This exercise calls for an exact copy of the listing below.

______

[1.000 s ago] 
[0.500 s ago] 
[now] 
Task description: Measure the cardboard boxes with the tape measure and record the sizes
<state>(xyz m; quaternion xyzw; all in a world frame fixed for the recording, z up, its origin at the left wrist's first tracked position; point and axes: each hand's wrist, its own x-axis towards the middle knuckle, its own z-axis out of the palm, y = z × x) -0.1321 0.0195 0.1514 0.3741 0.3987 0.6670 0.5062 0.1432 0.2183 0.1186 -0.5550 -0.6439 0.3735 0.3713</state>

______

SOLUTION FOR THIS EXERCISE =
[1.000 s ago] 
[0.500 s ago] 
[now] 
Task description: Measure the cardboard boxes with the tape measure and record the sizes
<state>(xyz m; quaternion xyzw; all in a world frame fixed for the recording, z up, its origin at the left wrist's first tracked position; point and axes: each hand's wrist, its own x-axis towards the middle knuckle, its own z-axis out of the palm, y = z × x) -0.1321 0.0195 0.1514 0.3741 0.3987 0.6670 0.5062 0.1432 0.2183 0.1186 -0.5550 -0.6439 0.3735 0.3713</state>

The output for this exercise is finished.